Exercise:
Give the whole listing again, exactly as written.
Segment Open
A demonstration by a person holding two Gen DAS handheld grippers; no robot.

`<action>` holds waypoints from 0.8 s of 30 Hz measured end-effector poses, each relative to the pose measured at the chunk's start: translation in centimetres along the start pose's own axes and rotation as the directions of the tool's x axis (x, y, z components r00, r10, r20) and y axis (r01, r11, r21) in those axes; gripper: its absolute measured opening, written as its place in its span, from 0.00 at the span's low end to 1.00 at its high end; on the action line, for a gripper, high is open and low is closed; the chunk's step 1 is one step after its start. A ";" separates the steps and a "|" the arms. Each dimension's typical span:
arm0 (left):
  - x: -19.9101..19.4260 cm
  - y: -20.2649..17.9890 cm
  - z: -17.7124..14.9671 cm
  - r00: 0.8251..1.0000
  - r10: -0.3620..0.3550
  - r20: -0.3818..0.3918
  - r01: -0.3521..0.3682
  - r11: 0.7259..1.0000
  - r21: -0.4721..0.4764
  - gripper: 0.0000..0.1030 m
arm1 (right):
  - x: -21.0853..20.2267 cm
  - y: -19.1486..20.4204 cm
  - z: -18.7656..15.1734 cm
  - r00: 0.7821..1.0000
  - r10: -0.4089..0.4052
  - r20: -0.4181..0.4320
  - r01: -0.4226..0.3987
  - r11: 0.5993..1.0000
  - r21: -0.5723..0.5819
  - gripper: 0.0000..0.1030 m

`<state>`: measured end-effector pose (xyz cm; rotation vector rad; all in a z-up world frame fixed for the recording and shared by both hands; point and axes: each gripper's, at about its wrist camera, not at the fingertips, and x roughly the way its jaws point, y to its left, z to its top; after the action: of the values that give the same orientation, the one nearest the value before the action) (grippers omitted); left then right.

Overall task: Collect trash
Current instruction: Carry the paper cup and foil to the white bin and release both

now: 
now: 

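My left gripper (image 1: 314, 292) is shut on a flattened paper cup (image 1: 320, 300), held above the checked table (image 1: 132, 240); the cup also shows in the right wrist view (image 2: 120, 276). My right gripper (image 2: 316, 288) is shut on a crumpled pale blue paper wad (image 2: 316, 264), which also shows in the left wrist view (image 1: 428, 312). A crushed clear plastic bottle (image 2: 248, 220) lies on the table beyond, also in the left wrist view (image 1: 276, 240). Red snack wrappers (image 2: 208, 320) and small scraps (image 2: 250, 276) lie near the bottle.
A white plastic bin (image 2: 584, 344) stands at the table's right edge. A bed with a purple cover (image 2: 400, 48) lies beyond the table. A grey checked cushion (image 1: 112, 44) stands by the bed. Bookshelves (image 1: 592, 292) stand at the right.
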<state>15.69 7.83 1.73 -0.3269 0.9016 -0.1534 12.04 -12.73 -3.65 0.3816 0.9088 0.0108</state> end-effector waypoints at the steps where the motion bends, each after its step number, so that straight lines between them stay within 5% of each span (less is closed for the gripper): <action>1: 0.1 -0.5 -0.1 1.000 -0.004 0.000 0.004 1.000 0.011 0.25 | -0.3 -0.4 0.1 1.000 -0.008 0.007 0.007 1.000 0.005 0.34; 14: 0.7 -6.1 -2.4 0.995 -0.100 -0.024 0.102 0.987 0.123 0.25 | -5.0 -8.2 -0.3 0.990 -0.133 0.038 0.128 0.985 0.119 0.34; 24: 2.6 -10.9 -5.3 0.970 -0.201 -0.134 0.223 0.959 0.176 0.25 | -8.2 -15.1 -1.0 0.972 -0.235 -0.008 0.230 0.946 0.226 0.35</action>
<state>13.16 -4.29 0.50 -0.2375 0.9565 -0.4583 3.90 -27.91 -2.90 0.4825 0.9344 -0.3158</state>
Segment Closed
Exercise answer:
A demonstration by a person holding two Gen DAS handheld grippers; no robot.

`<action>` holds waypoints from 0.8 s of 30 Hz measured end-effector poses, each relative to the pose measured at the chunk's start: translation in centimetres along the start pose's own axes and rotation as the directions of the tool's x axis (x, y, z components r00, r10, r20) and y axis (r01, r11, r21) in those axes; gripper: its absolute measured opening, written as its place in its span, from 0.00 at the span's low end to 1.00 at its high end; on the action line, for a gripper, high is open and low is closed; the chunk's step 1 is one step after its start. A ";" separates the steps and a "|" the arms. Each dimension's typical span:
arm0 (left):
  - x: -19.9101..19.4260 cm
  - y: -20.2649..17.9890 cm
  - z: -17.7124..14.9671 cm
  - r00: 0.8251..1.0000
  - r10: -0.3620..0.3550
  - r20: -0.3818..0.3918
  - r01: -0.3521..0.3682
  - r11: 0.7259..1.0000
  - r21: -0.4721..0.4764
  - gripper: 0.0000..0.1030 m
arm1 (right):
  - x: -21.0853..20.2267 cm
  - y: -19.1486..20.4204 cm
  - z: -18.7656..15.1734 cm
  - r00: 0.7821..1.0000
  - r10: -0.4089..0.4052
  - r20: -0.4181..0.4320
  - r01: -0.4226..0.3987
  - r11: 0.5993..1.0000
  - r21: -0.5723..0.5819
  - gripper: 0.0000..0.1030 m

`<state>`: measured end-effector pose (xyz cm; rotation vector rad; all in a z-up world frame fixed for the recording and shared by both hands; point and axes: each gripper's, at about its wrist camera, not at the fingertips, and x roughly the way its jaws point, y to its left, z to its top; after the action: of the values that give the same orientation, the one nearest the value before the action) (grippers omitted); left then right.

Overall task: Collect trash
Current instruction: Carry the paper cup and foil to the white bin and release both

now: 
now: 

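My left gripper (image 1: 314, 292) is shut on a flattened paper cup (image 1: 320, 300), held above the checked table (image 1: 132, 240); the cup also shows in the right wrist view (image 2: 120, 276). My right gripper (image 2: 316, 288) is shut on a crumpled pale blue paper wad (image 2: 316, 264), which also shows in the left wrist view (image 1: 428, 312). A crushed clear plastic bottle (image 2: 248, 220) lies on the table beyond, also in the left wrist view (image 1: 276, 240). Red snack wrappers (image 2: 208, 320) and small scraps (image 2: 250, 276) lie near the bottle.
A white plastic bin (image 2: 584, 344) stands at the table's right edge. A bed with a purple cover (image 2: 400, 48) lies beyond the table. A grey checked cushion (image 1: 112, 44) stands by the bed. Bookshelves (image 1: 592, 292) stand at the right.
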<state>15.69 7.83 1.73 -0.3269 0.9016 -0.1534 12.04 -12.73 -3.65 0.3816 0.9088 0.0108</state> end-effector waypoints at the steps where the motion bends, each after its step number, so that straight lines between them stay within 5% of each span (less is closed for the gripper): <action>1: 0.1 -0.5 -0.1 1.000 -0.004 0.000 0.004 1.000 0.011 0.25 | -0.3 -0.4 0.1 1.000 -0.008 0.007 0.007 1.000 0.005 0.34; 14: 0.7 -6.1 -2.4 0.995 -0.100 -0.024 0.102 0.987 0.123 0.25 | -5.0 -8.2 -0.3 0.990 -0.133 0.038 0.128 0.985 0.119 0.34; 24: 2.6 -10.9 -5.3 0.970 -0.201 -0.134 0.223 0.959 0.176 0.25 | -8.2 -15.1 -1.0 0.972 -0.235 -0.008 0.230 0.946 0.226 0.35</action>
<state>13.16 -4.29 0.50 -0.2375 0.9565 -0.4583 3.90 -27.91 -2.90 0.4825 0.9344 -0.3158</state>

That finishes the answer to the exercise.